Exercise brief: Reproduce the data below in full and to the letter, images excepted.

Information shown:

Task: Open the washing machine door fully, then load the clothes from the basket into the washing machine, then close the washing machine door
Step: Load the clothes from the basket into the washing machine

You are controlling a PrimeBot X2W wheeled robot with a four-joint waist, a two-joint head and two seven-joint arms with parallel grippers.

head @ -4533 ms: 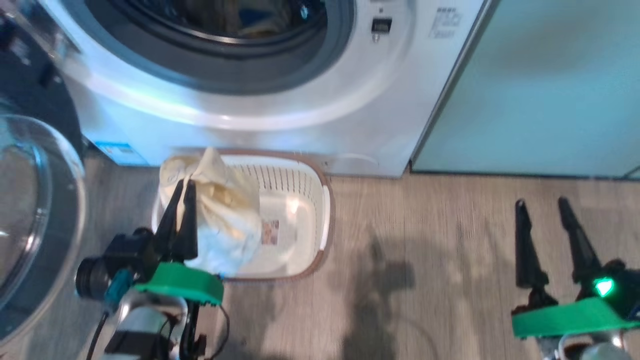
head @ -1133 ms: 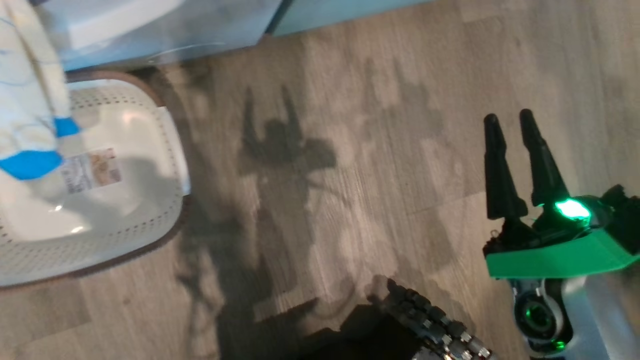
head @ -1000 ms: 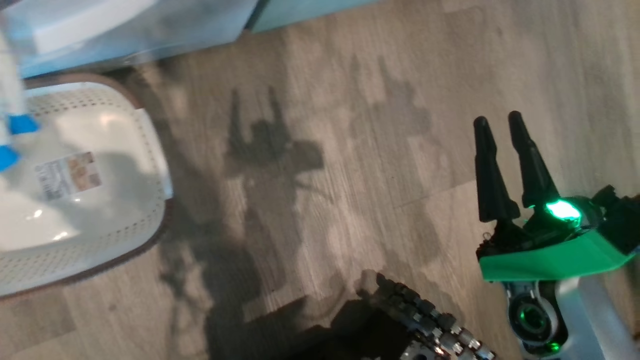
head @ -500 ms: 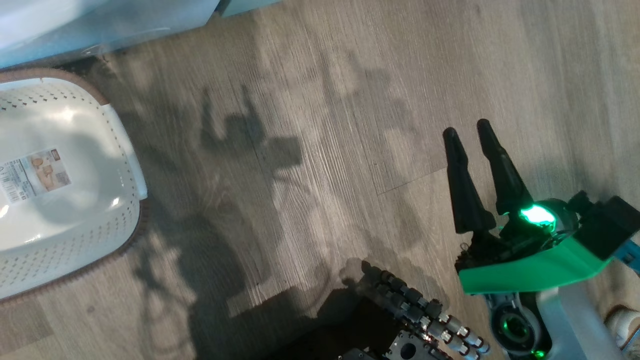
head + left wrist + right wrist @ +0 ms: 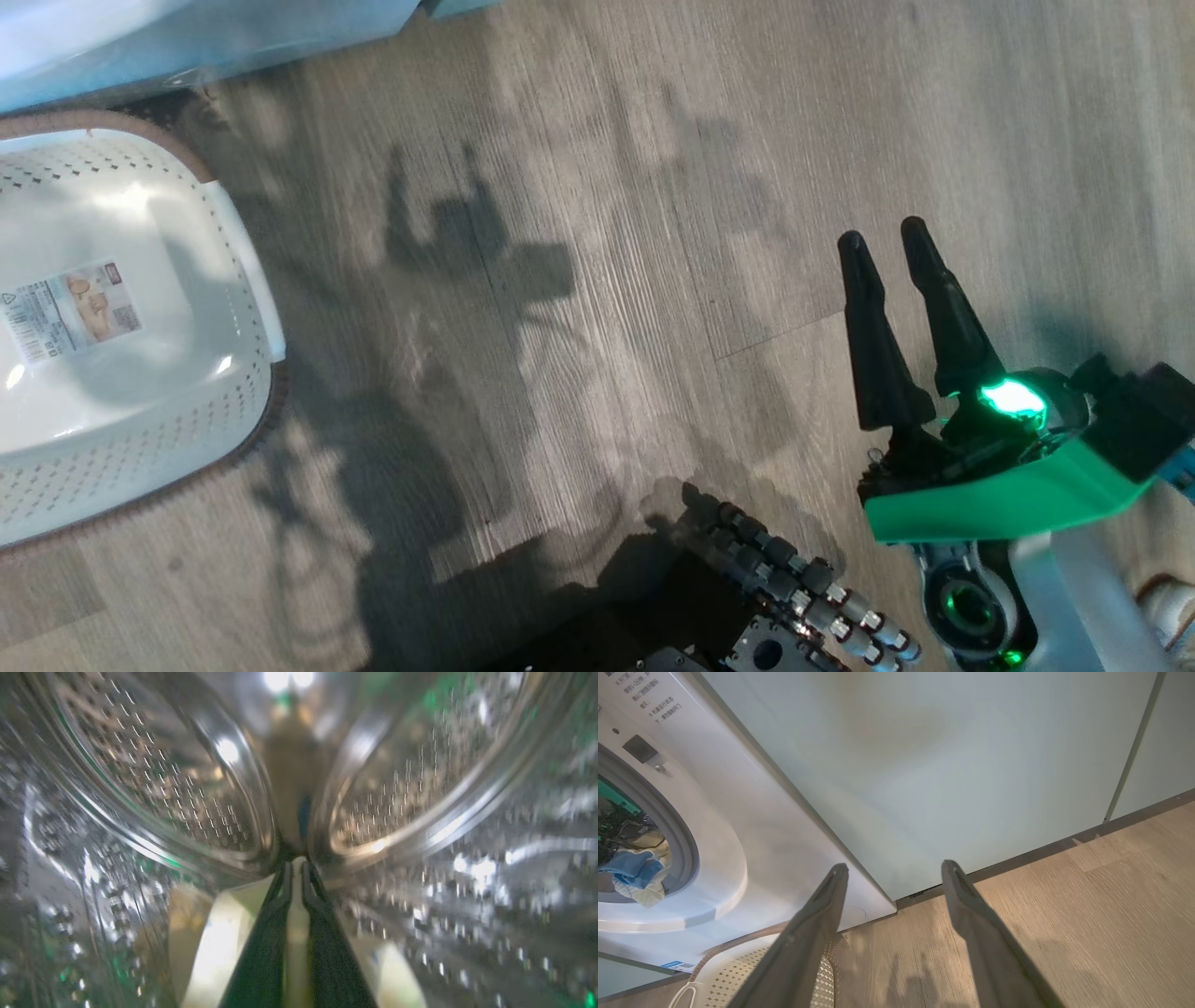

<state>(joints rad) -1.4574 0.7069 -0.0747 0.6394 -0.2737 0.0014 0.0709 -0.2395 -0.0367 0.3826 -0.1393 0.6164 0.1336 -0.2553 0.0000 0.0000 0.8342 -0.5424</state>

Answer to this problem:
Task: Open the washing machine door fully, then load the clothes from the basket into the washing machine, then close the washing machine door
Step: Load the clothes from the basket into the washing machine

You are controlling a PrimeBot X2W wheeled robot with a four-joint waist, a two-joint head and two seven-joint arms with parallel grippers.

head @ -4533 ms: 
head @ -1133 ms: 
head @ -1000 ms: 
head @ -500 ms: 
head + left wrist + right wrist @ +0 ms: 

<state>(joints rad) -1.4574 0.7069 -0.0747 0.6394 -0.2737 0.0014 0.0709 -0.2395 -0.0367 0.3826 -0.1393 0.6164 0.1336 -0.2553 0.0000 0.0000 0.8342 -0.5424</state>

The required output has now been supplied.